User need to set their own IP configuration file ip_config.txt before training. For example, if we have four machines in current cluster, the IP configuration could like this:
172.31.0.1
172.31.0.2
172.31.0.3
172.31.0.4
Users need to make sure that the master node (node-0) has right permission to ssh to all the other nodes without password authentication. This link provides instructions of setting passwordless SSH login.
Step 2: partition the graph.
The example provides a script to partition some builtin graphs such as ogbn-mag graph. If we want to train RGCN on 4 machines, we need to partition the graph into 4 parts.
In this example, we partition the ogbn-mag graph into 4 parts with Metis. The partitions are balanced with respect to the number of nodes, the number of edges and the number of labelled nodes.

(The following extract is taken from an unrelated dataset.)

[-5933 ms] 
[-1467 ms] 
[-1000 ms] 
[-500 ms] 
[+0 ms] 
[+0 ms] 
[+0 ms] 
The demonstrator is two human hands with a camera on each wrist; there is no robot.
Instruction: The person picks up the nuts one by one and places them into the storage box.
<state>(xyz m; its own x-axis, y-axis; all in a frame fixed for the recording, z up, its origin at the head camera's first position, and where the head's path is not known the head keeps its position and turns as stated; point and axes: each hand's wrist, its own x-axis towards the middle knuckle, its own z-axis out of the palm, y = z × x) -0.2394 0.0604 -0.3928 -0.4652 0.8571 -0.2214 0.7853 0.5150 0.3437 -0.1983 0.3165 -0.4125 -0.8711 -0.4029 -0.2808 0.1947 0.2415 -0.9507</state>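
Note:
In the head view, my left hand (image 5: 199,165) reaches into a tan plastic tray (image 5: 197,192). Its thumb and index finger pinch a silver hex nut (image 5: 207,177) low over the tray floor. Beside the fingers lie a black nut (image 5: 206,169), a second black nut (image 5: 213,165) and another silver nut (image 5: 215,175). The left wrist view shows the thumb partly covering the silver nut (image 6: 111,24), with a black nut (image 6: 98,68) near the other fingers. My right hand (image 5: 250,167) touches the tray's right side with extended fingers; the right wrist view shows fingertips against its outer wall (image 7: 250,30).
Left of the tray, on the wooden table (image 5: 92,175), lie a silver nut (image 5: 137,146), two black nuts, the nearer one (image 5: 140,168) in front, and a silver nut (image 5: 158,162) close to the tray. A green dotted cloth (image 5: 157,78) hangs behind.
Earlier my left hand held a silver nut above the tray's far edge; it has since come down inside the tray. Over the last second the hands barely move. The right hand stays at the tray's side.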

python3 partition_graph.py --dataset ogbn-mag --num_parts 4 --balance_train --balance_edges
Step 3: Launch distributed jobs
DGL provides a script to launch the training job in the cluster. part_config and ip_config
specify relative paths to the path of the workspace.
The command below launches one training process on each machine and each training process has 4 sampling processes.

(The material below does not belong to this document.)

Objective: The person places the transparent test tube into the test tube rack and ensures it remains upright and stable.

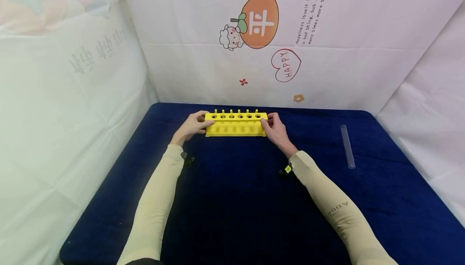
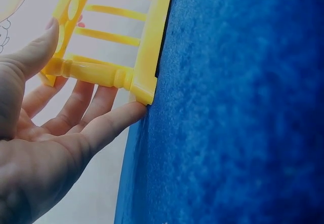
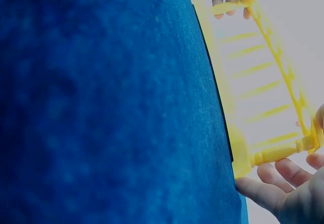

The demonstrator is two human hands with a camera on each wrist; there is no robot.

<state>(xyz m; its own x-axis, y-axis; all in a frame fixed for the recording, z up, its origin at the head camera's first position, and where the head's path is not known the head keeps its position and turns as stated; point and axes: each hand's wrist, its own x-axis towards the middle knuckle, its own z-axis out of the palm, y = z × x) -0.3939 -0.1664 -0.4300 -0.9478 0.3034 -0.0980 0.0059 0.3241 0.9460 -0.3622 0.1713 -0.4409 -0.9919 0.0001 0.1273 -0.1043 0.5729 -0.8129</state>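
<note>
A yellow test tube rack (image 1: 236,128) stands upright near the back of the blue table, a row of round holes along its top and several short pegs behind them. At its left end my left hand (image 1: 193,125) holds it, thumb on the top bar and fingers around the end post (image 2: 93,73). My right hand (image 1: 276,130) grips the opposite end the same way, thumb at the front of the top bar. In the right wrist view, the rack's base (image 3: 217,77) sits close on the cloth, with both hands at its ends.
A clear test tube (image 1: 347,147) lies on the right side of the dark blue tabletop (image 1: 232,200). White printed cloth (image 1: 203,67) hangs behind the table and along both sides. Each wrist carries a small strapped camera (image 1: 287,170).
</note>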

python3 ~/workspace/dgl/tools/launch.py \
--workspace ~/workspace/dgl/examples/pytorch/rgcn/experimental/ \
--num_trainers 1 \
--num_servers 1 \
--num_samplers 4 \
--part_config data/ogbn-mag.json \
--ip_config ip_config.txt \
"python3 entity_classify_dist.py --graph-name ogbn-mag --dataset ogbn-mag --fanout='25,25' --batch-size 1024 --n-hidden 64 --lr 0.01 --eval-batch-size 1024 --low-mem --dropout 0.5 --use-self-loop --n-bases 2 --n-epochs 3 --layer-norm --ip-config ip_config.txt --sparse-embedding --sparse-lr 0.06 --num_gpus 1"

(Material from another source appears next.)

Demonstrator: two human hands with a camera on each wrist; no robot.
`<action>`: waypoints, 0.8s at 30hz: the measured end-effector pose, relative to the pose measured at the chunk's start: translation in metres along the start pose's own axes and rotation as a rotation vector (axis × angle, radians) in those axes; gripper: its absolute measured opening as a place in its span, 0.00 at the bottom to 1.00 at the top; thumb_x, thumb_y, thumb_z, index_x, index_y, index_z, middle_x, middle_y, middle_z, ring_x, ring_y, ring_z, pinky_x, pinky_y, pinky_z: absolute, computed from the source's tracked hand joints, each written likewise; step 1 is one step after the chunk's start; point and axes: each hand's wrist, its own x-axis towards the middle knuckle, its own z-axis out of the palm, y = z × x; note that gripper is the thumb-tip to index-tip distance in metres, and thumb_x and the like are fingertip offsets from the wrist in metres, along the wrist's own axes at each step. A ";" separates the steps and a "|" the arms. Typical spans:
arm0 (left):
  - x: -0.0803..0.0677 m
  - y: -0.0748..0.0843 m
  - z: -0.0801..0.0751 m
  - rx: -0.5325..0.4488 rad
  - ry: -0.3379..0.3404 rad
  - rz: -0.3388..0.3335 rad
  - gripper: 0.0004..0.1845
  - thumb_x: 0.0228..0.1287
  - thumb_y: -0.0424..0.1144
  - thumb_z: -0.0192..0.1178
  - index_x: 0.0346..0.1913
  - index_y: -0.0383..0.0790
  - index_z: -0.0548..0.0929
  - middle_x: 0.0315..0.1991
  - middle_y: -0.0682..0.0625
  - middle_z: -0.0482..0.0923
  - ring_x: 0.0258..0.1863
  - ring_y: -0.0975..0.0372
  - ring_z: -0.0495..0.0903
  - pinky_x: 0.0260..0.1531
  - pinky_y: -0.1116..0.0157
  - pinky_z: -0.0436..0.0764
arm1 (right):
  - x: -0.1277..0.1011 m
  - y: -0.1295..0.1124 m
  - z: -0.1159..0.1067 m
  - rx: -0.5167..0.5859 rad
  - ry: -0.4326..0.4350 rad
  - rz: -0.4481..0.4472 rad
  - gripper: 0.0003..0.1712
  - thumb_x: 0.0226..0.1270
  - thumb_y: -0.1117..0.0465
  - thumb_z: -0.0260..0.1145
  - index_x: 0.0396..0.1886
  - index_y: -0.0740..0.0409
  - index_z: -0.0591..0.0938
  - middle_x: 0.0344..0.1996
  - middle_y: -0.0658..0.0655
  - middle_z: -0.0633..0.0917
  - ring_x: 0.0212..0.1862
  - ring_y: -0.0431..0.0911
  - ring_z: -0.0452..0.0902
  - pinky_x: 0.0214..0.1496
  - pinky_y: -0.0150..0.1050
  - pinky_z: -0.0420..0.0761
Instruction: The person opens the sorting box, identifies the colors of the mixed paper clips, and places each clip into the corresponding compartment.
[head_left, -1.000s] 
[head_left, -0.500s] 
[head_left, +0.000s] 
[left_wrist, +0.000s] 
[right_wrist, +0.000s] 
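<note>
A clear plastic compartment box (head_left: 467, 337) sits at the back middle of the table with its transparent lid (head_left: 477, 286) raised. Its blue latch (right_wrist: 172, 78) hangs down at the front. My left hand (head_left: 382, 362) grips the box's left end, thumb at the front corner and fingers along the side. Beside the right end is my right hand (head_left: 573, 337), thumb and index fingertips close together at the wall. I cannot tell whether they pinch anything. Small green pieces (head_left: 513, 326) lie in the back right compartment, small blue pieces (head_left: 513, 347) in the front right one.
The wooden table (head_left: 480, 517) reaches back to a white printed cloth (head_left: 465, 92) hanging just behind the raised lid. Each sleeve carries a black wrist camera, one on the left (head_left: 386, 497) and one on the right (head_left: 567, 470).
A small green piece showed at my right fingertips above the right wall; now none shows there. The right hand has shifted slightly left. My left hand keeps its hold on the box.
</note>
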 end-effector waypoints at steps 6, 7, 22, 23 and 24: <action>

We can get the performance score at the second epoch:
Val Acc 0.4323, Test Acc 0.4255, time: 128.0379
The command below launches the same distributed training job using dgl distributed DistEmbedding
python3 ~/workspace/dgl/tools/launch.py \
--workspace ~/workspace/dgl/examples/pytorch/rgcn/experimental/ \
--num_trainers 1 \
--num_servers 1 \
--num_samplers 4 \
--part_config data/ogbn-mag.json \
--ip_config ip_config.txt \
"python3 entity_classify_dist.py --graph-name ogbn-mag --dataset ogbn-mag --fanout='25,25' --batch-size 1024 --n-hidden 64 --lr 0.01 --eval-batch-size 1024 --low-mem --dropout 0.5 --use-self-loop --n-bases 2 --n-epochs 3 --layer-norm --ip-config ip_config.txt --sparse-embedding --sparse-lr 0.06 --num_gpus 1 --dgl-sparse"
We can get the performance score at the second epoch:
Val Acc 0.4410, Test Acc 0.4282, time: 32.5274
Note: if you are using conda or other virtual environments on the remote machines, you need to replace python3 in the command string (i.e. the last argument) with the path to the Python interpreter in that environment.
Partition a graph with ParMETIS
It has four steps to partition a graph with ParMETIS for DGL's distributed training. More details about the four steps are explained in our user guide.
Step 1: write the graph into files.
The graph structure should be written as a node file and an edge file. The node features and edge features
can be written as DGL tensors. write_mag.py shows an example of writing the OGB MAG graph into files.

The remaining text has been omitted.